| What to do |
In the listing below, find each line that holds the string "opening" and copy it.

| Data extract |
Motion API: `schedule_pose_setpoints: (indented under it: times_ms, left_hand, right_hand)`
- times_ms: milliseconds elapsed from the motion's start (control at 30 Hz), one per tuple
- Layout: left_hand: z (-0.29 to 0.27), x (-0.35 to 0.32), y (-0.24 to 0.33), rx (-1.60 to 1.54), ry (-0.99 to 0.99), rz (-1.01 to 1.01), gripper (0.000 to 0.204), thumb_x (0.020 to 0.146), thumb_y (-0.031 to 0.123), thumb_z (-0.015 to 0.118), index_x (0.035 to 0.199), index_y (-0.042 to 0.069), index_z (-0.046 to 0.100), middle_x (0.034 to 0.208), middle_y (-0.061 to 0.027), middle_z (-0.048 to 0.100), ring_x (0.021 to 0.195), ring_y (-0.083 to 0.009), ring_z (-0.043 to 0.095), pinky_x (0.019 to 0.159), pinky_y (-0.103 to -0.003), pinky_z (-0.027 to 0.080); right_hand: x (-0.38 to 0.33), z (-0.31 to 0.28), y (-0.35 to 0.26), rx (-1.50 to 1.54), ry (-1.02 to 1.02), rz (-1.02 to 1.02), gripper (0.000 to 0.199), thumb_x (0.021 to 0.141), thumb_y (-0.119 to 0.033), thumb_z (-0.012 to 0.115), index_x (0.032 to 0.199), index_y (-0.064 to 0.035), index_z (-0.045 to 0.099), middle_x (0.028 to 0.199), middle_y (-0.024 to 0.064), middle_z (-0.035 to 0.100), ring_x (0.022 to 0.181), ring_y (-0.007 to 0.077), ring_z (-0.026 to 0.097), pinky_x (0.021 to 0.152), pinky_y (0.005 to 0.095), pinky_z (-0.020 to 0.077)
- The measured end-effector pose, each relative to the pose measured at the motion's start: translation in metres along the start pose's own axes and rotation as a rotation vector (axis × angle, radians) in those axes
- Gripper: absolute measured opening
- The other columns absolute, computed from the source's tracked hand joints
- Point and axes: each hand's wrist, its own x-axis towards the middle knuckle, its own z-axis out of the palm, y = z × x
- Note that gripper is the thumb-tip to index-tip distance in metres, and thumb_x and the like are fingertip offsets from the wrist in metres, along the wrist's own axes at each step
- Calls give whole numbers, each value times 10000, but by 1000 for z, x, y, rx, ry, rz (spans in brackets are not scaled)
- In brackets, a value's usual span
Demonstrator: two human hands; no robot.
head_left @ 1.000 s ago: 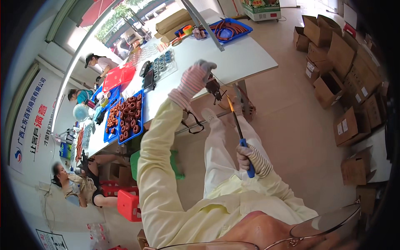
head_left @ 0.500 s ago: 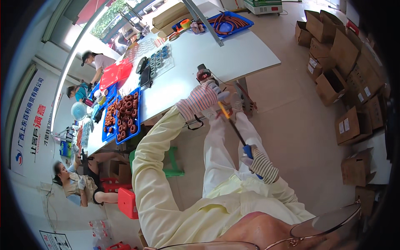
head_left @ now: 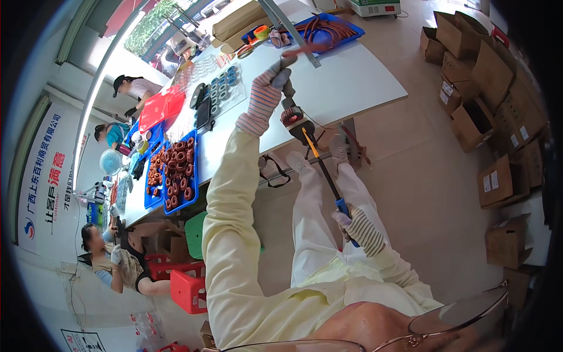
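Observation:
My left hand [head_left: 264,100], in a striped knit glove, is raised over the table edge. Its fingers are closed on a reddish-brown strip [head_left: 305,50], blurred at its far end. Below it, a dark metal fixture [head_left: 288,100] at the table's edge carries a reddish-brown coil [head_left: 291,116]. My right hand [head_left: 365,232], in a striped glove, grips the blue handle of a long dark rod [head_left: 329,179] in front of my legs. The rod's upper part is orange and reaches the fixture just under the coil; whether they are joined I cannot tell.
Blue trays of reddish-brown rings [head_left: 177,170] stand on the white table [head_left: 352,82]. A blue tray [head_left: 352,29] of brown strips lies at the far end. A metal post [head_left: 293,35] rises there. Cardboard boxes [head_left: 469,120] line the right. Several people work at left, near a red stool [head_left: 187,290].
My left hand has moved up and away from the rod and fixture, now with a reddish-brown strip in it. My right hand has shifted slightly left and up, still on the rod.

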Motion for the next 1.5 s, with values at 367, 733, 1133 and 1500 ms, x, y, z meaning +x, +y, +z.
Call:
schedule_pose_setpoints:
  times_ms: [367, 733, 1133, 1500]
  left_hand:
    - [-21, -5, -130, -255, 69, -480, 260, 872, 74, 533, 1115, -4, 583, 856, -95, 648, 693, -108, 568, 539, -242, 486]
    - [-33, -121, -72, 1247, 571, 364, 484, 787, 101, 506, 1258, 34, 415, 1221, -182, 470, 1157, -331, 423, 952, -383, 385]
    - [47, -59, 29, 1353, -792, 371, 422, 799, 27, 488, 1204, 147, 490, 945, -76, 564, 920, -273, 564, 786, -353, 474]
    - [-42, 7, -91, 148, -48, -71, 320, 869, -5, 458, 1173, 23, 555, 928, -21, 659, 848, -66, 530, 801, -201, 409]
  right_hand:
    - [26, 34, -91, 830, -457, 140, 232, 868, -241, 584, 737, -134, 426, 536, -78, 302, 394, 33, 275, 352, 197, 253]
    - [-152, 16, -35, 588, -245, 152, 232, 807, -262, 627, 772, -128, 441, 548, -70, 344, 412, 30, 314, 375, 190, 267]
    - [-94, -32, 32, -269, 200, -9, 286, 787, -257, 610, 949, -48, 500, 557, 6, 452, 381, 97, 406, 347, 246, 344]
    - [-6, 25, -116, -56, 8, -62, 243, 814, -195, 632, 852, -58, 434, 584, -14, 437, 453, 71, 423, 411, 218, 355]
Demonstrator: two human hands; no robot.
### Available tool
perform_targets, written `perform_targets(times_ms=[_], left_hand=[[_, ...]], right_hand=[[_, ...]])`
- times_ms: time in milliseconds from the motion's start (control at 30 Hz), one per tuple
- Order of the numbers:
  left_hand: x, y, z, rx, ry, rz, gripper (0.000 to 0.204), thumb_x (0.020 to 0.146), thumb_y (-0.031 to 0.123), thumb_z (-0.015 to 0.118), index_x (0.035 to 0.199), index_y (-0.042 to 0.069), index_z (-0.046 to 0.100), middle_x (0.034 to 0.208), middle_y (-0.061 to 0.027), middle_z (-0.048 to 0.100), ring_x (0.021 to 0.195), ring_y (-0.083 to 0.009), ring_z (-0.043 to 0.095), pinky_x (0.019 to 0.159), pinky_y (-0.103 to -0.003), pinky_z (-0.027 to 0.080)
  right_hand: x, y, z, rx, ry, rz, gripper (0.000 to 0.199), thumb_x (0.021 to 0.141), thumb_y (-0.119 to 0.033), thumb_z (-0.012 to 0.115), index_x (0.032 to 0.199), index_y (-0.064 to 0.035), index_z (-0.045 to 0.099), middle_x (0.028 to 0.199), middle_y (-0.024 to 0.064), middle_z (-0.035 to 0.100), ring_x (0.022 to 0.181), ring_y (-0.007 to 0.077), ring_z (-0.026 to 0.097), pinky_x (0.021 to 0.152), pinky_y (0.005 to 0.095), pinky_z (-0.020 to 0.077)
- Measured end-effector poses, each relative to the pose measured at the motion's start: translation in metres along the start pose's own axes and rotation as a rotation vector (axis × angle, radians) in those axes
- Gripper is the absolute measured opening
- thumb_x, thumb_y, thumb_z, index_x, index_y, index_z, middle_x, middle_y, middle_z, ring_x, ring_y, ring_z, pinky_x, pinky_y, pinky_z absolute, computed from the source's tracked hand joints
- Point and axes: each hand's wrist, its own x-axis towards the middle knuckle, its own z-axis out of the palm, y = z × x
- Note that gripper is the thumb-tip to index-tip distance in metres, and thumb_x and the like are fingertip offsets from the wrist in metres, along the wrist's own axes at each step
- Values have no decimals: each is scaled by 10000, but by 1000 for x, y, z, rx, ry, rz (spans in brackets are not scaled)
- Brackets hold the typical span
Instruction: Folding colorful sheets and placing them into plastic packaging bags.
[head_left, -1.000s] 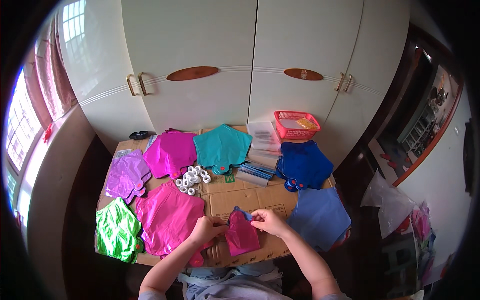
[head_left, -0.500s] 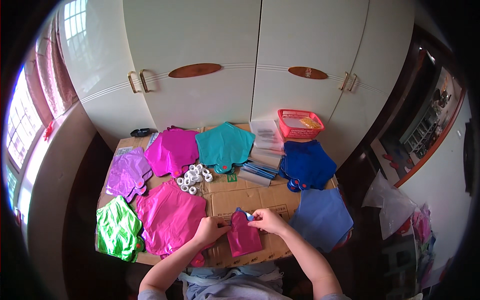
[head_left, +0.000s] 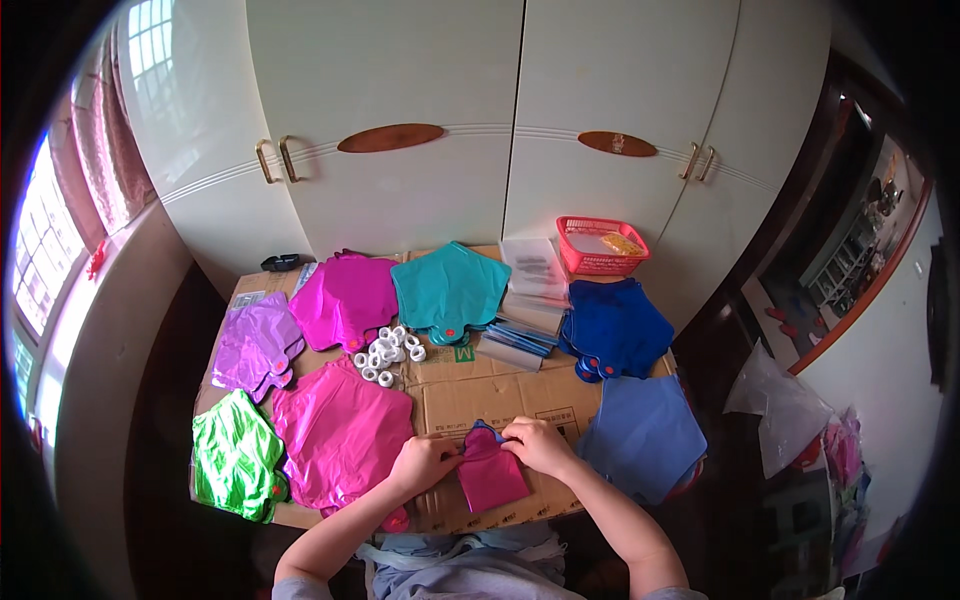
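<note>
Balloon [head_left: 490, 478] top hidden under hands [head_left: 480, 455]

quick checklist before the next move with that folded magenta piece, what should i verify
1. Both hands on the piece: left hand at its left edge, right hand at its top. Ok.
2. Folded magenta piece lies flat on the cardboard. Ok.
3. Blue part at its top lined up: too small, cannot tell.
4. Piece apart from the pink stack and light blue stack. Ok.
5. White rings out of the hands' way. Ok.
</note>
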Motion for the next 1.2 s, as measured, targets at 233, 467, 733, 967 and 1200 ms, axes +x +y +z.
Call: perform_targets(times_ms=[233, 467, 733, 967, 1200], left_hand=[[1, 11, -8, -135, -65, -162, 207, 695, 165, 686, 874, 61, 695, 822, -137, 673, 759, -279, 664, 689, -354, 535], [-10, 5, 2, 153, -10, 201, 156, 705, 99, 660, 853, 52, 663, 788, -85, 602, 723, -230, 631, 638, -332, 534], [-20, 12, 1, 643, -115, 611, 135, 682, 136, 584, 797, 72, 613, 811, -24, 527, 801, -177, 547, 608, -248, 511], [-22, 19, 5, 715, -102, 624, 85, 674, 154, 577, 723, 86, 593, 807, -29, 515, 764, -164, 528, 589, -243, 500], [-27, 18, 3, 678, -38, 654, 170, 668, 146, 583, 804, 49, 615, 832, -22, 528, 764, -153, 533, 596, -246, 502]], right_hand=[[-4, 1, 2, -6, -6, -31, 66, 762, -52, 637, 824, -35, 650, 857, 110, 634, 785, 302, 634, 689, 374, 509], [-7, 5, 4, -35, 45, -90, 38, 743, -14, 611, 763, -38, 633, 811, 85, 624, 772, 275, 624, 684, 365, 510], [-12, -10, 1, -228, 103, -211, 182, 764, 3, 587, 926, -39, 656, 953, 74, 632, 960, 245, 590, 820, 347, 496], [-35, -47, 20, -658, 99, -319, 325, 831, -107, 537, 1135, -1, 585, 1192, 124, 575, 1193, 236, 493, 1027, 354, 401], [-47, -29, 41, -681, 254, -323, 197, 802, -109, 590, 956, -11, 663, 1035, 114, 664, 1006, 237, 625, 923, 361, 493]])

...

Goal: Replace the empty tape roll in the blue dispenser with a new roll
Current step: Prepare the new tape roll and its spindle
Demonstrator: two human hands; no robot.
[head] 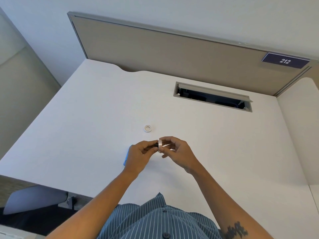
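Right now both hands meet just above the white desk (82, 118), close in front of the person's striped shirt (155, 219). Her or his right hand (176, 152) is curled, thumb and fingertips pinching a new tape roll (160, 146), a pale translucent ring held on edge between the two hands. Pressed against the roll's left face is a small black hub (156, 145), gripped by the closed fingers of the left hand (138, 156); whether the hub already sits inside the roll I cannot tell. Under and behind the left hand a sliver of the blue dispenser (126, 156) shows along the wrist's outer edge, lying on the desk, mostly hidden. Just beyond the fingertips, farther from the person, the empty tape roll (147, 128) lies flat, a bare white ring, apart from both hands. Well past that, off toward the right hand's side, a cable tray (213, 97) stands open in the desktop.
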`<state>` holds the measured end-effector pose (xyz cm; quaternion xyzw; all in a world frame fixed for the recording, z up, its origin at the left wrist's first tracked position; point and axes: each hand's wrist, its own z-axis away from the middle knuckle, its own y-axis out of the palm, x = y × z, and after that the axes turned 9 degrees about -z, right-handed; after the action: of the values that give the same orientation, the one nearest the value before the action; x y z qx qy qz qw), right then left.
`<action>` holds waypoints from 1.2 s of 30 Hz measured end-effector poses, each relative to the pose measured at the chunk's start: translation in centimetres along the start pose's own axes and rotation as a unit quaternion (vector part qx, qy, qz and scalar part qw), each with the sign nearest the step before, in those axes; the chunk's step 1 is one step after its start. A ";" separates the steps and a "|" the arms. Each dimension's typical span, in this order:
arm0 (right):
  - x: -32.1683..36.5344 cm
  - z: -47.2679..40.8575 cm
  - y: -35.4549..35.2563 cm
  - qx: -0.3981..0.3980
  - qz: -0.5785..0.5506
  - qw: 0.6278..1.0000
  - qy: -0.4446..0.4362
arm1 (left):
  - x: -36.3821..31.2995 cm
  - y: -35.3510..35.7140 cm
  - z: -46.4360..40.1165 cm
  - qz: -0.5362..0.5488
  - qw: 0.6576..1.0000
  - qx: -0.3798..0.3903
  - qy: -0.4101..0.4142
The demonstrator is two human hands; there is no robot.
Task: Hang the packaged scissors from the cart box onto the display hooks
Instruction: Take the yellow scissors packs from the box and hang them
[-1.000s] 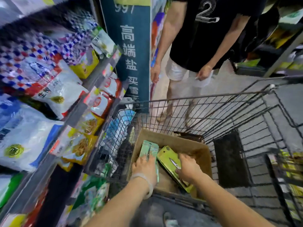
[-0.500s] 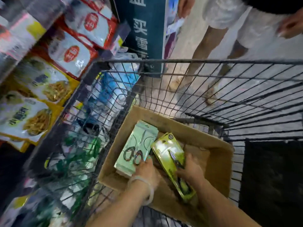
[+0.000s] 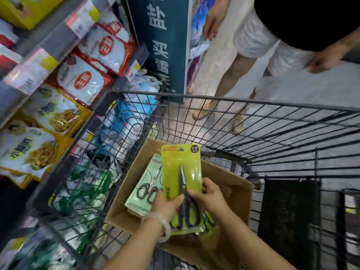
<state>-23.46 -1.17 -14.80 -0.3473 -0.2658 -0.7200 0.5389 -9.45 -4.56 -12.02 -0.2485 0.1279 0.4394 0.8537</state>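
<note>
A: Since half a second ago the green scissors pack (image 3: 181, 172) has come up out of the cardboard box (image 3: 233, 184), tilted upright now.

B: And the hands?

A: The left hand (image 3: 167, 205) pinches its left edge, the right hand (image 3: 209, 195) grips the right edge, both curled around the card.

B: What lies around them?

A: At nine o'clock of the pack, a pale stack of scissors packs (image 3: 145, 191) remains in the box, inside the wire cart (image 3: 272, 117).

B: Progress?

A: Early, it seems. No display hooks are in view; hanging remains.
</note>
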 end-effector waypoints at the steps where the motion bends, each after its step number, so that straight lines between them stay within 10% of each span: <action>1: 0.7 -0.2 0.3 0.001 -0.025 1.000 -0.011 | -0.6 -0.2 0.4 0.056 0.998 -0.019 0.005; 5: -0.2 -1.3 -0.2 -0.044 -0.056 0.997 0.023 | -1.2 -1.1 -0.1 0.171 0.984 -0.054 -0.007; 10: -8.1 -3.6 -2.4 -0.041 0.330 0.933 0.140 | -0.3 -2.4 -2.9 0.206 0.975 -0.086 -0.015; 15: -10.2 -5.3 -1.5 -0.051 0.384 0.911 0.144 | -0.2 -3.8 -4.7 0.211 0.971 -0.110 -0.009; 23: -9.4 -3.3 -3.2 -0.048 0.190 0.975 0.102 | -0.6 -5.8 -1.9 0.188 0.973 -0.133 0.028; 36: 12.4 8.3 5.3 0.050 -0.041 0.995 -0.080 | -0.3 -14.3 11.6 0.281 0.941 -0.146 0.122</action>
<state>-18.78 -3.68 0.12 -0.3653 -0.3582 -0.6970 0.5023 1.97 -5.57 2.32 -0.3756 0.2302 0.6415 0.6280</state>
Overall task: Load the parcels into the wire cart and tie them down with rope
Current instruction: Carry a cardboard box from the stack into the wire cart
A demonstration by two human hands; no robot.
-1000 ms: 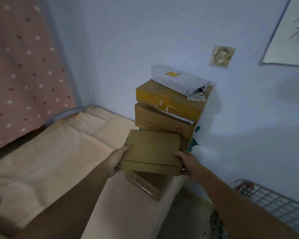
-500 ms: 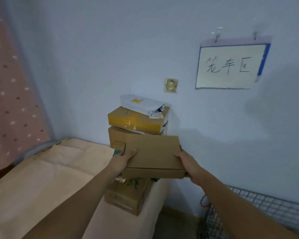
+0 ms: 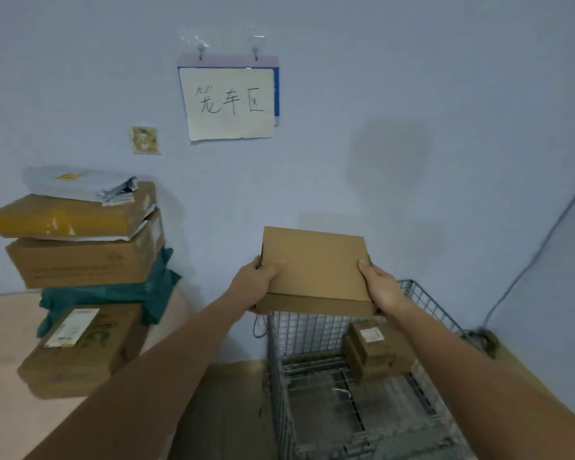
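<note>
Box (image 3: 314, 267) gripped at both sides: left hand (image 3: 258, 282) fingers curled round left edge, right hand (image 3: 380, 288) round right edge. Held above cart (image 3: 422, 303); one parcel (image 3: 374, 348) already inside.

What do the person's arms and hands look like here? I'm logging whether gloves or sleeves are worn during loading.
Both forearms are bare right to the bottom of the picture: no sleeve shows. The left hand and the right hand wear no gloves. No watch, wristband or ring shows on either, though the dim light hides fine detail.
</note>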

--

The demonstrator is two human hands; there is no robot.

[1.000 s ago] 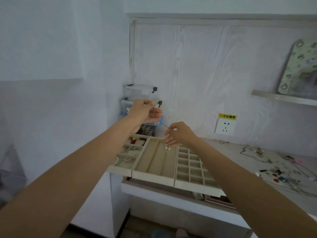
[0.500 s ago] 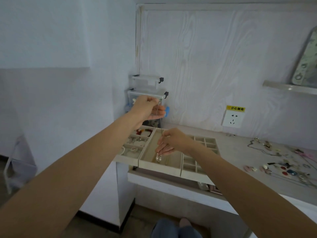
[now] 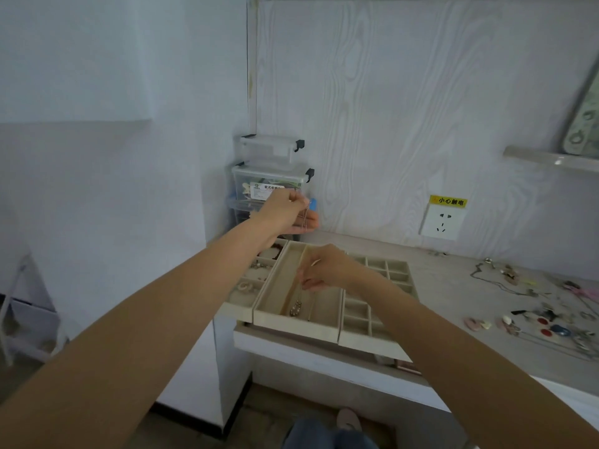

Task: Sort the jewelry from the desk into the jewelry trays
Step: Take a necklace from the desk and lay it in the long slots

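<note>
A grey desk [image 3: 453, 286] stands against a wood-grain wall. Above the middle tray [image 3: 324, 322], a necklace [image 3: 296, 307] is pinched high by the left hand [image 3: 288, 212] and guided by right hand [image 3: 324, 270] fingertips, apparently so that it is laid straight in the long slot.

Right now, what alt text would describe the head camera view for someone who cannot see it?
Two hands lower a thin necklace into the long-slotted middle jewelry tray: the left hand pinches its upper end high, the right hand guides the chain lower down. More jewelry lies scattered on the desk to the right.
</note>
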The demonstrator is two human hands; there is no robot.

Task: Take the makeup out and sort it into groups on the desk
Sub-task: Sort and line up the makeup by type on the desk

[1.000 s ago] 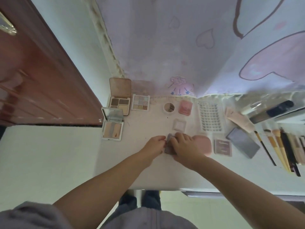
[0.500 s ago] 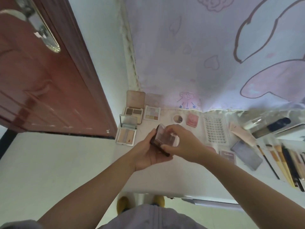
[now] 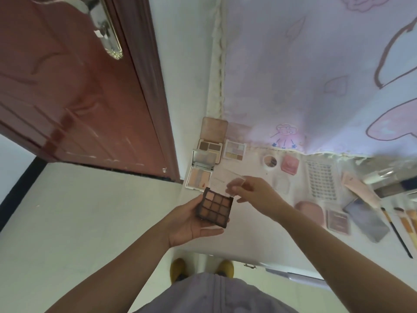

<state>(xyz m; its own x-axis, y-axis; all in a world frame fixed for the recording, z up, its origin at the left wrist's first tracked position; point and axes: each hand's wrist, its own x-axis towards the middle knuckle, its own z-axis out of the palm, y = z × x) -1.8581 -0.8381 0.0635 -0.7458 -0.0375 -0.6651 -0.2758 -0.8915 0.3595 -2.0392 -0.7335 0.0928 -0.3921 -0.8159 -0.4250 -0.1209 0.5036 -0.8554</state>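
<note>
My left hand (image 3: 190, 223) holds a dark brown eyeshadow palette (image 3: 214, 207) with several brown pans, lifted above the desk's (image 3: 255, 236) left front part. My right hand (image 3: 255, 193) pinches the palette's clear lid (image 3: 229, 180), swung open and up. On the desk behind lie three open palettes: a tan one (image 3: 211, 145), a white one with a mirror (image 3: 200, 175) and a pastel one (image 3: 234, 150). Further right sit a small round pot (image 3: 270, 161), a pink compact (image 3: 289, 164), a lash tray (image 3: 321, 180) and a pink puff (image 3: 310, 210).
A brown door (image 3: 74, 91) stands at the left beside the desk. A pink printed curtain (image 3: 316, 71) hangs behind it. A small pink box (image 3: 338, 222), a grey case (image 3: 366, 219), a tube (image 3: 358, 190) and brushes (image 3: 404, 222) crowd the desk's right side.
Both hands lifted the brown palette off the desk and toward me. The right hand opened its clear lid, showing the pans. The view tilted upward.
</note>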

| Solution to this task |
- Gripper: absolute measured opening
- Gripper is the absolute measured opening

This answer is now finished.